* Available data
╭──

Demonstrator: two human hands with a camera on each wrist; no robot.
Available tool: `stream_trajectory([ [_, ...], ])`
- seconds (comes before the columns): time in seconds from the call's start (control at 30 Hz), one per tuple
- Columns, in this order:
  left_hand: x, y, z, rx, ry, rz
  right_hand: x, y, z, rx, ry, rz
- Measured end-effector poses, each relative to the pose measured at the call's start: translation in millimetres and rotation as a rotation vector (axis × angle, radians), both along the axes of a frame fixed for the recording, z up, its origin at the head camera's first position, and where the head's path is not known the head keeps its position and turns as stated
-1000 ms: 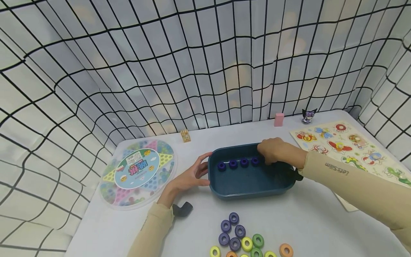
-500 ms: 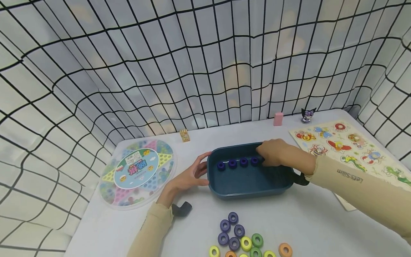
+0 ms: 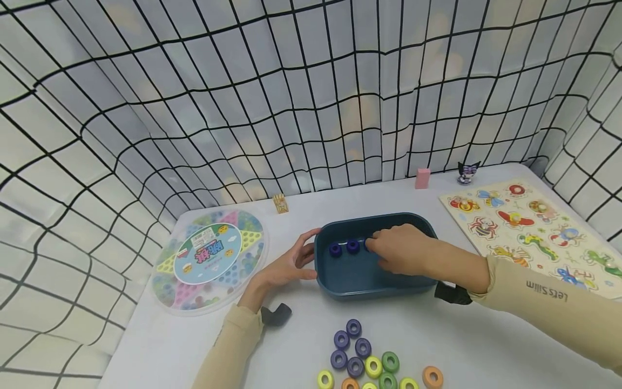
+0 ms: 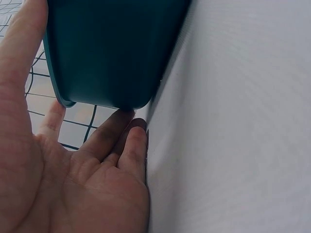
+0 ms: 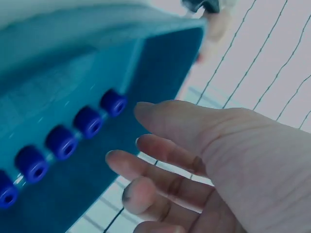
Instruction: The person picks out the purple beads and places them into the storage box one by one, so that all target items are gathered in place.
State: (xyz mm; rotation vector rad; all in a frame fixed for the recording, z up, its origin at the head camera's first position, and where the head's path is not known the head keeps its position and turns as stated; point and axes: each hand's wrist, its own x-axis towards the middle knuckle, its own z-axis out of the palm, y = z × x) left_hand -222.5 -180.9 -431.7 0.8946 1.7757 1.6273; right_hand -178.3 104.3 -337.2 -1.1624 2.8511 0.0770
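A dark teal plastic bin (image 3: 347, 278) stands on the white table. Along its floor, near the far wall, several purple ring-shaped beads (image 5: 60, 141) are lined up in a row. My left hand (image 3: 286, 267) is spread at the bin's left end; in the left wrist view its thumb and fingertips touch the bin. My right hand (image 3: 405, 251) is over the bin and hides the right part of the row in the head view. In the right wrist view its fingers are loosely bent, with nothing between them, close to the end of the row.
Loose purple beads (image 3: 342, 339), yellow, green and orange ones lie in front of the bin. A round clear case of colourful beads (image 3: 209, 259) is at left, an insect puzzle board (image 3: 525, 227) at right. A pink block (image 3: 422, 178) and small figurine (image 3: 467, 173) stand behind.
My right hand has moved left from the bin's far right corner toward the middle, covering part of the row. My left hand has stayed at the left end.
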Motion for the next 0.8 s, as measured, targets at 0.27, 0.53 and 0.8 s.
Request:
stream_trajectory([
  [0.27,-2.7,-1,-4.7,0.02,-0.003,-0.002,24.8,-18,-2.6,-0.02,0.026,0.132],
  [0.53,-0.1,1,0.2,0.018,0.003,-0.005,44.5,-33,-12.5,-0.047,-0.002,0.3],
  [0.8,1.8,1,4.9,-0.005,-0.002,-0.006,59.5,-40,-28.4,-0.029,-0.04,0.406],
])
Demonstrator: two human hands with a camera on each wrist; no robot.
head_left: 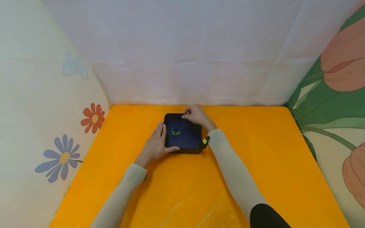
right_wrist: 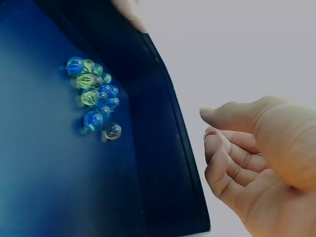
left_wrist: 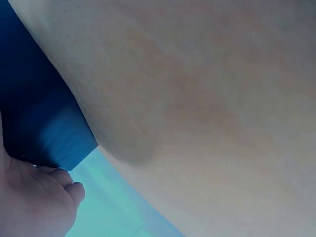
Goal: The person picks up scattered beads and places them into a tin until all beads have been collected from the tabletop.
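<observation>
A dark square tray (head_left: 188, 144) with raised walls stands on the orange table, holding several glass marbles (head_left: 176, 130). The marbles (right_wrist: 94, 96) are clear with blue, green or yellow swirls and lie bunched towards one wall. My left hand (head_left: 155, 142) holds the tray by its near left corner, fingers along the left wall and thumb across the front rim. Over the far rim hovers my right hand (head_left: 196, 114). In the right wrist view my right hand (right_wrist: 252, 158) has loosely bent fingers beside the rim, thumb apart, nothing seen between them. Skin fills most of the left wrist view.
The orange tabletop (head_left: 256, 142) surrounds the tray and ends at a pale cloth wall (head_left: 199, 79) behind it. Flower-printed cloths stand at the left and right sides. A black rounded object (head_left: 265, 217) overlaps the right sleeve at the bottom edge.
</observation>
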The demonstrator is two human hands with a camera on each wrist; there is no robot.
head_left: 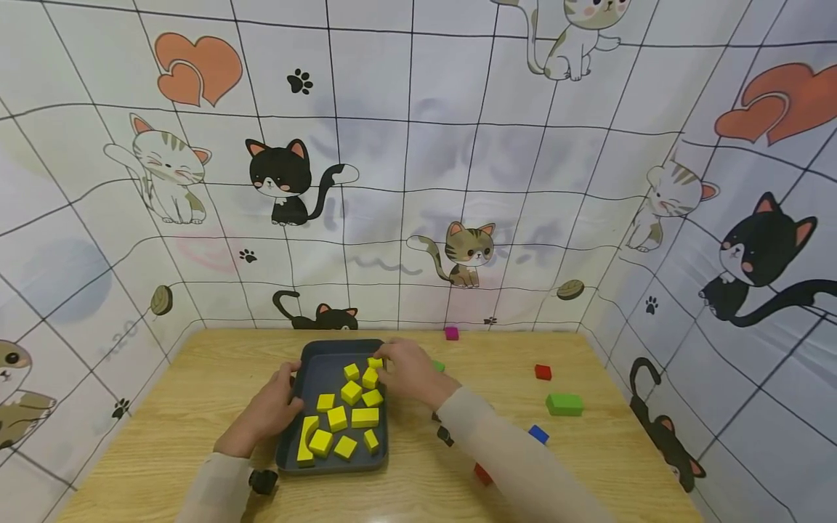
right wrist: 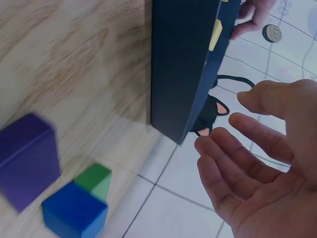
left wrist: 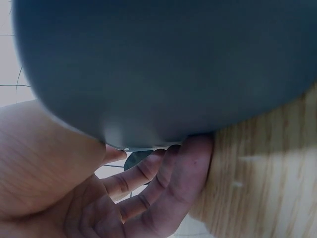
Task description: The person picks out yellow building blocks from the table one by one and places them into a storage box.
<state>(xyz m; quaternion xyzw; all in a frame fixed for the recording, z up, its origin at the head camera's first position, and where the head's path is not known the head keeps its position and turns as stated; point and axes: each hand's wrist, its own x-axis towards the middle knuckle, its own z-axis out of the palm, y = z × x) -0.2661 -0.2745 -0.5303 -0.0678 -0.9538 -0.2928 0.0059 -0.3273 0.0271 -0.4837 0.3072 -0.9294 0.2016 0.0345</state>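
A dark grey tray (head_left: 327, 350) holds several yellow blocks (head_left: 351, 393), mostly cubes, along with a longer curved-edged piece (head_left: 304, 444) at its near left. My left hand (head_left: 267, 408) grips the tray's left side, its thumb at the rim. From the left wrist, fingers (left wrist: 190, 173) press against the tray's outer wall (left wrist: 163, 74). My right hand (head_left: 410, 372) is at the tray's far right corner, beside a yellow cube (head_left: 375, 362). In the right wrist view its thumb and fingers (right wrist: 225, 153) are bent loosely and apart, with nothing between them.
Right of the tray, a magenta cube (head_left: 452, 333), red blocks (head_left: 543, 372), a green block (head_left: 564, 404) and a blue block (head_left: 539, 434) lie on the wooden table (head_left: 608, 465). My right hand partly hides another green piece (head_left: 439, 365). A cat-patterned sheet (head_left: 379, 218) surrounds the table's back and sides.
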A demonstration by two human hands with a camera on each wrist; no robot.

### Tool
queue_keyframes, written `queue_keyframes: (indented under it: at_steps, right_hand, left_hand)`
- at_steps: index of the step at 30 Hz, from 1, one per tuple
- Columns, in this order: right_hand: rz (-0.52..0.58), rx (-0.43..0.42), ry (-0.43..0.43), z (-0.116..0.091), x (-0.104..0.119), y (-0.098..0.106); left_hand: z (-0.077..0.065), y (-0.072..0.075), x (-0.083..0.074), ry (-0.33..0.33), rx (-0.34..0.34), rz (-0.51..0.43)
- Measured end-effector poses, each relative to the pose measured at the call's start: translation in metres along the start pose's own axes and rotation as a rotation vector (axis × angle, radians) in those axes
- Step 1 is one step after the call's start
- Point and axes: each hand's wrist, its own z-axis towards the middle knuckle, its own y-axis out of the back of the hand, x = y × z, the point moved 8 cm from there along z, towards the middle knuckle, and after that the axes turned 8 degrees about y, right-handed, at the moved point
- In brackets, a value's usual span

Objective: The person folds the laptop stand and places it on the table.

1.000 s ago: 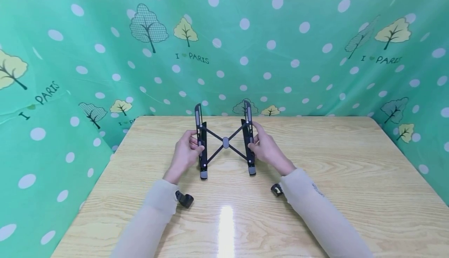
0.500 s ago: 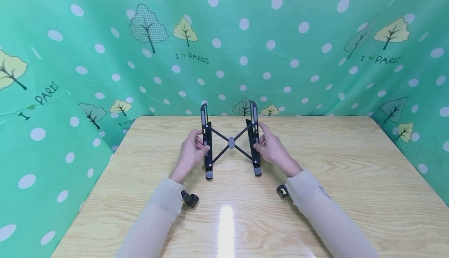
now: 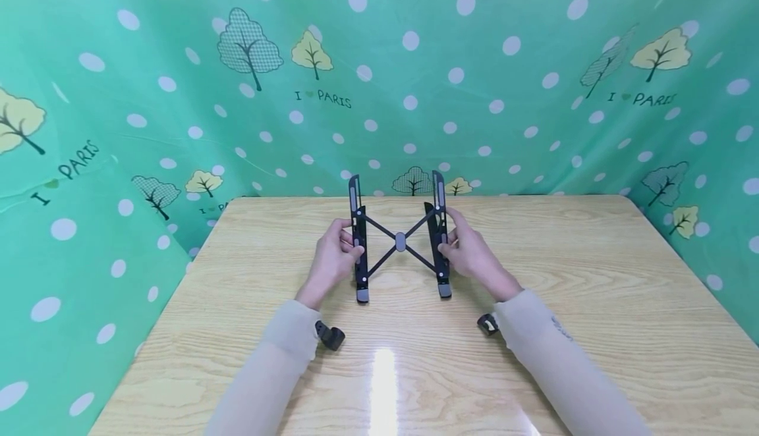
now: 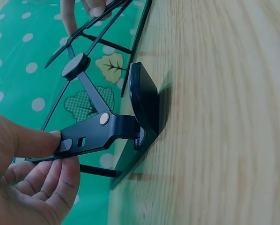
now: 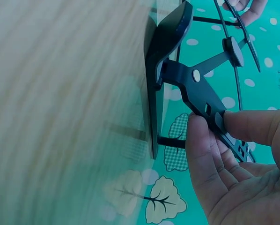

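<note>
Your left grip point(image 3: 333, 259) and right grip point(image 3: 474, 255) each pinch a flat black side rail point(image 4: 95, 133) of the metal-looking, X-braced black folding stand point(image 3: 400, 242), set on the pale wood-grain desk point(image 3: 581, 278); probably light, stiff, smooth, so hold mid-rail, clear of the round silvery pivot rivets point(image 4: 104, 118).

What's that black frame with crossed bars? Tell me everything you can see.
The black frame has two long side rails joined by thin bars crossing at a grey oval hub. The rails carry grey pads, silvery rivets and slots, with upturned lips at their near ends. It looks like metal, though I cannot be sure. It stands unfolded, its rails sloping upward above lower bars that appear to rest on the table. The left hand pinches the left rail, the right hand the right one.
</note>
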Motion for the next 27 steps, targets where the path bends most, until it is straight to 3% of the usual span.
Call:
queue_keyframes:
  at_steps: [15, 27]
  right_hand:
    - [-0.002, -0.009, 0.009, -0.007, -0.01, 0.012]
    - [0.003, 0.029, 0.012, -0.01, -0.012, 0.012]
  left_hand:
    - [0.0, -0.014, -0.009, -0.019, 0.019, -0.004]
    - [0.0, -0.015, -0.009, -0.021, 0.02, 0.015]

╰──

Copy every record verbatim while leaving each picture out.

* Exercise output
Demonstrator: two human hands with a camera on each wrist; no robot.
Available tool: `stream_trajectory([ [_, ...], ])`
- seconds (comes before the columns): time in seconds from the call's start (control at 30 Hz), one per tuple
- Columns, in this order:
  left_hand: x, y, z, rx, ry, rz
  right_hand: x, y, z, rx, ry, rz
- Measured end-effector poses, each relative to the pose measured at the call's start: translation in millimetres and rotation as a rotation vector (axis × angle, radians), both along the axes of a frame fixed for the recording, z up, its origin at the head camera's first position, and where the head's path is not known the head keeps its position and turns as stated
-1000 ms: 
-500 ms: 
+0 ms: 
+0 ms: 
+0 ms: 
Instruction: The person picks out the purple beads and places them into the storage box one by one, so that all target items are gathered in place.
State: (xyz mm; rotation vector rad; all in a frame fixed for the recording, z up, its origin at the head camera's first position, and where the head's path is not known the head keeps its position and turns as stated; point and axes: each hand's wrist, its own x-axis towards the middle knuckle, its own z-axis out of the palm, y = z × x) left_hand -222.5 -180.9 -431.7 0.8946 1.7757 1.6273; right_hand -178.3 104.3 -337.2 -1.1624 2.8511 0.0770
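A dark teal plastic bin (image 3: 347, 278) stands on the white table. Along its floor, near the far wall, several purple ring-shaped beads (image 5: 60, 141) are lined up in a row. My left hand (image 3: 286, 267) is spread at the bin's left end; in the left wrist view its thumb and fingertips touch the bin. My right hand (image 3: 405, 251) is over the bin and hides the right part of the row in the head view. In the right wrist view its fingers are loosely bent, with nothing between them, close to the end of the row.
Loose purple beads (image 3: 342, 339), yellow, green and orange ones lie in front of the bin. A round clear case of colourful beads (image 3: 209, 259) is at left, an insect puzzle board (image 3: 525, 227) at right. A pink block (image 3: 422, 178) and small figurine (image 3: 467, 173) stand behind.
My right hand has moved left from the bin's far right corner toward the middle, covering part of the row. My left hand has stayed at the left end.
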Motion for the next 0.8 s, as measured, targets at 0.27, 0.53 and 0.8 s.
Request:
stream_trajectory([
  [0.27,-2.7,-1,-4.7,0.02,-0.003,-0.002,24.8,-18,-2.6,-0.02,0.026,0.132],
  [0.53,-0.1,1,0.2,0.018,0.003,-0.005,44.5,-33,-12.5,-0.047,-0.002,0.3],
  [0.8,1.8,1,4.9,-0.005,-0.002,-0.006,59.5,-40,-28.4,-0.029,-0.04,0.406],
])
Demonstrator: two human hands with a camera on each wrist; no robot.
head_left: 
right_wrist: 
left_wrist: 
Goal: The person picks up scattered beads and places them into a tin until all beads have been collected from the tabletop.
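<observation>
A dark square tray (head_left: 188, 144) with raised walls stands on the orange table, holding several glass marbles (head_left: 176, 130). The marbles (right_wrist: 94, 96) are clear with blue, green or yellow swirls and lie bunched towards one wall. My left hand (head_left: 155, 142) holds the tray by its near left corner, fingers along the left wall and thumb across the front rim. Over the far rim hovers my right hand (head_left: 196, 114). In the right wrist view my right hand (right_wrist: 252, 158) has loosely bent fingers beside the rim, thumb apart, nothing seen between them. Skin fills most of the left wrist view.
The orange tabletop (head_left: 256, 142) surrounds the tray and ends at a pale cloth wall (head_left: 199, 79) behind it. Flower-printed cloths stand at the left and right sides. A black rounded object (head_left: 265, 217) overlaps the right sleeve at the bottom edge.
</observation>
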The demonstrator is two human hands with a camera on each wrist; there is no robot.
head_left: 
right wrist: 
left wrist: 
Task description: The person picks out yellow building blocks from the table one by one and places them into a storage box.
<state>(xyz m; quaternion xyzw; all in a frame fixed for the recording, z up, its origin at the head camera's first position, and where the head's path is not known the head keeps its position and turns as stated; point and axes: each hand's wrist, its own x-axis towards the middle knuckle, its own z-axis out of the palm, y = z × x) -0.2661 -0.2745 -0.5303 -0.0678 -0.9538 -0.2928 0.0059 -0.3273 0.0271 -0.4837 0.3072 -0.9294 0.2016 0.0345</state>
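A dark grey tray (head_left: 327, 350) holds several yellow blocks (head_left: 351, 393), mostly cubes, along with a longer curved-edged piece (head_left: 304, 444) at its near left. My left hand (head_left: 267, 408) grips the tray's left side, its thumb at the rim. From the left wrist, fingers (left wrist: 190, 173) press against the tray's outer wall (left wrist: 163, 74). My right hand (head_left: 410, 372) is at the tray's far right corner, beside a yellow cube (head_left: 375, 362). In the right wrist view its thumb and fingers (right wrist: 225, 153) are bent loosely and apart, with nothing between them.
Right of the tray, a magenta cube (head_left: 452, 333), red blocks (head_left: 543, 372), a green block (head_left: 564, 404) and a blue block (head_left: 539, 434) lie on the wooden table (head_left: 608, 465). My right hand partly hides another green piece (head_left: 439, 365). A cat-patterned sheet (head_left: 379, 218) surrounds the table's back and sides.
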A demonstration by two human hands with a camera on each wrist; no robot.

### Tool
queue_keyframes, written `queue_keyframes: (indented under it: at_steps, right_hand, left_hand)`
- at_steps: index of the step at 30 Hz, from 1, one per tuple
- Columns, in this order: right_hand: rz (-0.52..0.58), rx (-0.43..0.42), ry (-0.43..0.43), z (-0.116..0.091), x (-0.104..0.119), y (-0.098..0.106); left_hand: z (-0.077..0.065), y (-0.072..0.075), x (-0.083..0.074), ry (-0.33..0.33), rx (-0.34..0.34), rz (-0.51..0.43)
- Measured end-effector poses, each relative to the pose measured at the call's start: translation in metres along the start pose's own axes and rotation as a rotation vector (axis × angle, radians) in those axes
- Step 1 is one step after the call's start
- Point and axes: each hand's wrist, its own z-axis towards the middle knuckle, its own y-axis out of the back of the hand, x = y × z, the point moved 8 cm from there along z, towards the middle knuckle, and after that the axes turned 8 degrees about y, right-handed, at the moved point
- In brackets, a value's usual span

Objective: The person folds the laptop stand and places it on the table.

1.000 s ago: 
0.500 s ago: 
now: 
now: 
now: 

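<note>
Your left grip point(image 3: 333, 259) and right grip point(image 3: 474, 255) each pinch a flat black side rail point(image 4: 95, 133) of the metal-looking, X-braced black folding stand point(image 3: 400, 242), set on the pale wood-grain desk point(image 3: 581, 278); probably light, stiff, smooth, so hold mid-rail, clear of the round silvery pivot rivets point(image 4: 104, 118).

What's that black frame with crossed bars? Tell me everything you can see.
The black frame has two long side rails joined by thin bars crossing at a grey oval hub. The rails carry grey pads, silvery rivets and slots, with upturned lips at their near ends. It looks like metal, though I cannot be sure. It stands unfolded, its rails sloping upward above lower bars that appear to rest on the table. The left hand pinches the left rail, the right hand the right one.
</note>
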Motion for the next 27 steps, targets where the path bends most, until it is straight to 3% of the usual span.
Call:
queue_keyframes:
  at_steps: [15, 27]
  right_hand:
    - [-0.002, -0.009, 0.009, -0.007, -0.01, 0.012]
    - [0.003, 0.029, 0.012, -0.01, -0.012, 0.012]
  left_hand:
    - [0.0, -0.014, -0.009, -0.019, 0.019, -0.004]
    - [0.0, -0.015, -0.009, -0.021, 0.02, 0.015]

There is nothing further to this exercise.